Moradores do Engenho Pequeno, em São Gonçalo, denunciam bloqueio do tráfico que impede reparos e deixa ruas sem internet há cerca de um mês.
Moradores de pelo menos duas ruas do Engenho Pequeno, em São Gonçalo, afirmam estar há cerca de um mês sem acesso à internet devido a uma suposta determinação de criminosos que atuam na região. Segundo relatos, equipes técnicas das operadoras não conseguem acessar antenas instaladas no bairro para realizar manutenção, por falta de segurança e proibição imposta pelo tráfico local.
Na Comunidade do Zumbi, uma moradora, que preferiu não se identificar por receio de represálias, contou que a interrupção começou no dia 19 de janeiro. Desde então, ela não consegue trabalhar em regime de home office, o que tem provocado prejuízos financeiros e profissionais.
Outro relato aponta que o problema se agravou após o período de chuvas, quando equipamentos das operadoras Claro e Vivo apresentaram falhas técnicas. Técnicos enviados ao local teriam sido impedidos de acessar as antenas para realizar os reparos.
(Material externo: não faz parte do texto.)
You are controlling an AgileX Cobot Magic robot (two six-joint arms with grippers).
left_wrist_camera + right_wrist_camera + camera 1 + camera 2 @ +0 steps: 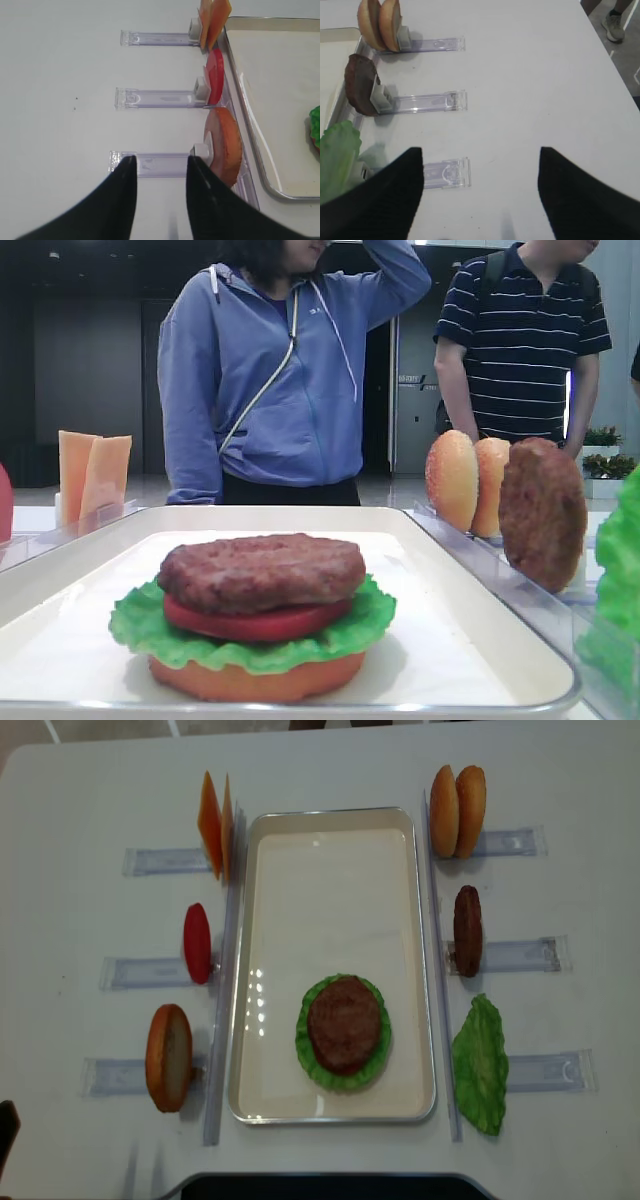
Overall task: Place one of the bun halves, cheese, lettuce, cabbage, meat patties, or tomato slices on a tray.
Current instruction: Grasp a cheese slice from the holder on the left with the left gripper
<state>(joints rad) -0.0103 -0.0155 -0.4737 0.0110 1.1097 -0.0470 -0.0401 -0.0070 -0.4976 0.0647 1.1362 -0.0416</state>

Sem conexão, moradores relatam dificuldades até para acionar serviços essenciais. “Não conseguimos chamar o Samu ou os Bombeiros. Há pessoas sem energia que precisam ligar para a Enel e não conseguem. Para resolver qualquer coisa, precisamos sair do bairro para ter sinal”, afirmou uma residente.
Comerciantes também enfrentam transtornos. Segundo denúncias, apenas um provedor estaria operando na região, mas sem capacidade para atender toda a demanda. A precariedade atinge inclusive ligações telefônicas.
Apesar das denúncias, não há registro formal de ocorrência sobre a interrupção do serviço na 73ª DP (Neves), delegacia responsável pela área.
Denúncias anônimas indicam que a ordem para impedir o acesso às antenas teria partido do chefe do tráfico da região. Segundo informações, ele já foi preso em 2014, permaneceu cerca de um ano no sistema prisional e atualmente não possui processos em andamento.
Em nota, as operadoras Claro e Vivo confirmaram que o bloqueio de acesso às equipes técnicas compromete manutenções e instalações. As empresas afirmaram que situações semelhantes têm ocorrido em outras localidades e destacaram que as restrições colocam em risco a integridade dos profissionais e prejudicam o fornecimento de serviços essenciais de telecomunicações.
As operadoras defenderam a necessidade de ações coordenadas entre Judiciário, Legislativo e Executivo, nas esferas federal, estadual e municipal, para garantir segurança às equipes técnicas e assegurar que a população tenha acesso pleno aos serviços.